Ventanitas are key to Miami's culture and politics

Four men stand outside the Versailles ventanita.

Photo: Gaston De Cardenas/AFP via Getty Images

Just about every Cuban restaurant in Miami features a small walk-up window — a gathering point for Miamians to stir and shape ideas that influence national politics and conversations far beyond South Florida.

Why it matters: Miami's ventanitas are a cultural pillar in a metro area whose voters have enormous political sway. The city's Hispanic voters have shifted right in recent years and carried former President Donald Trump and Gov.
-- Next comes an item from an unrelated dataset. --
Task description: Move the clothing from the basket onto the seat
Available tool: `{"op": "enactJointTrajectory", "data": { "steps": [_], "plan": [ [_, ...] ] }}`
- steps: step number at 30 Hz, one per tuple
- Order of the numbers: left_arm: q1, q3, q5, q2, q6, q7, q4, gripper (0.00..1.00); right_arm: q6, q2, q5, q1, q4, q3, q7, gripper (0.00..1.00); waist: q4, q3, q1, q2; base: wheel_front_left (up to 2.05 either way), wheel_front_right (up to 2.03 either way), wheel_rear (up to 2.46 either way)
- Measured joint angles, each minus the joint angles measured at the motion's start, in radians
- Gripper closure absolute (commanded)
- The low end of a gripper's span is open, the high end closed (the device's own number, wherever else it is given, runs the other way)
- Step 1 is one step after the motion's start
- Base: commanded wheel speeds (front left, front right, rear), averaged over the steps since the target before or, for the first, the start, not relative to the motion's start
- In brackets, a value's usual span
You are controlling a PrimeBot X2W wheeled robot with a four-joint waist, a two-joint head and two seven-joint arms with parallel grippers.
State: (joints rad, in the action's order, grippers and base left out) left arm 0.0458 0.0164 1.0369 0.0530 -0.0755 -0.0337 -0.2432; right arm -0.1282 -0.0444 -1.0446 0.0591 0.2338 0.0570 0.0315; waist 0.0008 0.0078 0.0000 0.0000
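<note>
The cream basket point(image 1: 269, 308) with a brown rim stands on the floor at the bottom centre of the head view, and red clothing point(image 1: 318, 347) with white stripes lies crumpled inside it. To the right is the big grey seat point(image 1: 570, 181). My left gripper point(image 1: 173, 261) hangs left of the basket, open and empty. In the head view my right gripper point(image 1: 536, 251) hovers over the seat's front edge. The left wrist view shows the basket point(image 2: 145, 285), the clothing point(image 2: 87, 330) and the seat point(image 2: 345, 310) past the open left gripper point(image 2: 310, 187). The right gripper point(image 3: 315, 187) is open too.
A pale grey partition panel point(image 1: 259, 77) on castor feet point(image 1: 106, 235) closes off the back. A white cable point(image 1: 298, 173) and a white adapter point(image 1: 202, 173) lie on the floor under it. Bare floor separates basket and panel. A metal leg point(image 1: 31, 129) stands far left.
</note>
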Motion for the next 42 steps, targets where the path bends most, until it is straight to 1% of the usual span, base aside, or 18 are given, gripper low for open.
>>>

Ron DeSantis to victory and reshaped the GOP.

State of play: When many people think of Miami, much of what comes to mind is South Beach and tourism, says Julio Capó Jr., deputy director of the Wolfsonian Public Humanities Lab at Florida International University.

  • But "Miami has been critically part of the national conversation on so many levels, whether it's mass incarceration, immigrant detention [or] the climate crisis," Capó says.
  • "Yet there's such little effort to take this city seriously or [conduct] outreach to the community to understand what they want to see."
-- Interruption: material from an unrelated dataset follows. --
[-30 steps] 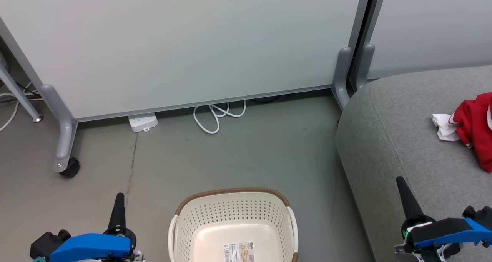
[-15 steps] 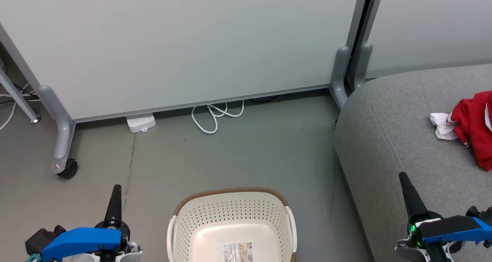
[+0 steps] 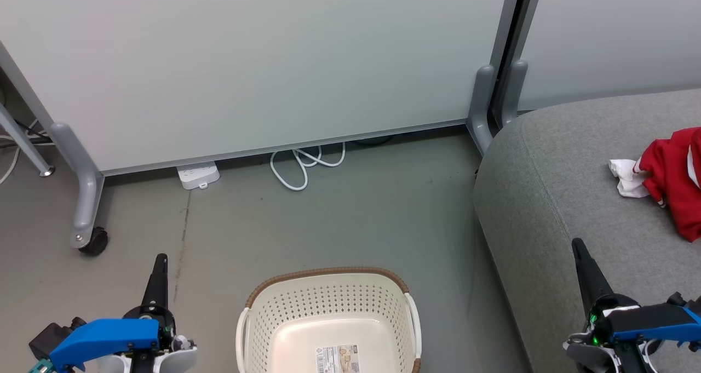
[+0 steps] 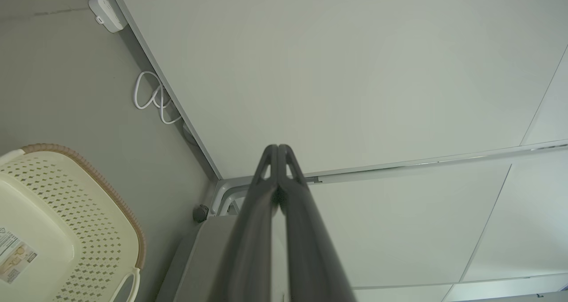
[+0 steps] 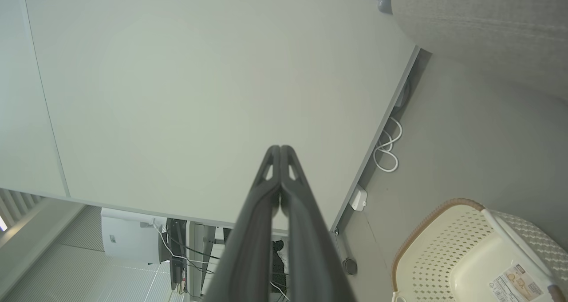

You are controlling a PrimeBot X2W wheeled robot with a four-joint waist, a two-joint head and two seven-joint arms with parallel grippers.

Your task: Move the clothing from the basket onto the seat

Zoom in: Driving around Miami, it's not unusual to see people standing outside a restaurant's window, sipping a coffee or eating a pastelito. There's usually an orange Gatorade cooler perched on the windowsill, and if you're lucky, a local or state politician — maybe even a presidential candidate — will walk inside to order at the counter.

  • Local photographer Gesi Schilling describes Miami's ventanitas not only as a microcosm of the city but "a cultural phenomenon" and "more important than anyone has ever given them credit for."
  • Schilling and Daniela Perez Miron — in collaboration with the nonprofit O, Miami — last week published "Ventanitas: A Window Into Miami's Coffee Culture," a coffee table book that pays homage to the unique culture of the city's ventanitas.

Zoom out: Ventanitas, particularly the one at Versailles restaurant, have hosted everyday conversations among locals and also pivotal moments in history.

  • The Cuban restaurant and window have welcomed former presidents Bill Clinton, George W. Bush and Donald Trump.
  • After then-President Barack Obama announced he would restore diplomatic relations with Cuba, politicians and residents swarmed the restaurant.
  • When the Miami Heat won two back-to-back championships, Miamians gathered on Calle Ocho and paraded in front of Versailles and other windows.

Between the lines: Ventanitas represent a culture that wasn't born from snowbirds on the beach but immigrants who shaped the city, says Guillermo Grenier, a professor of sociology at Florida International University and author of "A History of Little Havana."

  • They're "cultural anchors'' and a safe space for immigrants, Grenier says. Perhaps more importantly, though, they are destinations for people to interact with a cultural product, even if that product is a conversation.
  • Similarly, Capó says, ventanitas are where debates are created and ideas are exchanged.
  • People want to know about Miami, whether it's when a hurricane is developing or when an election year rolls around, Grenier says. The city has "power beyond its confines."
  • "There's a reason politicians come here," Capó adds.

Yes, but: Historically, Miami has been minimized or caricatured and handled with a one-size-fits-all approach when it comes to national politics.

  • It's one reason why people haven't been able to "pierce into South Florida. They fail to understand us," Capó says.

The bottom line: Miami has already faced many of the issues the nation is grappling with today, Capó mentions, and people can look to the city to see how it played out or how to do it differently.

  • "If we were to take Miami seriously as a shaper of culture, but also as a signal for where the country is headed, we would all be better for it."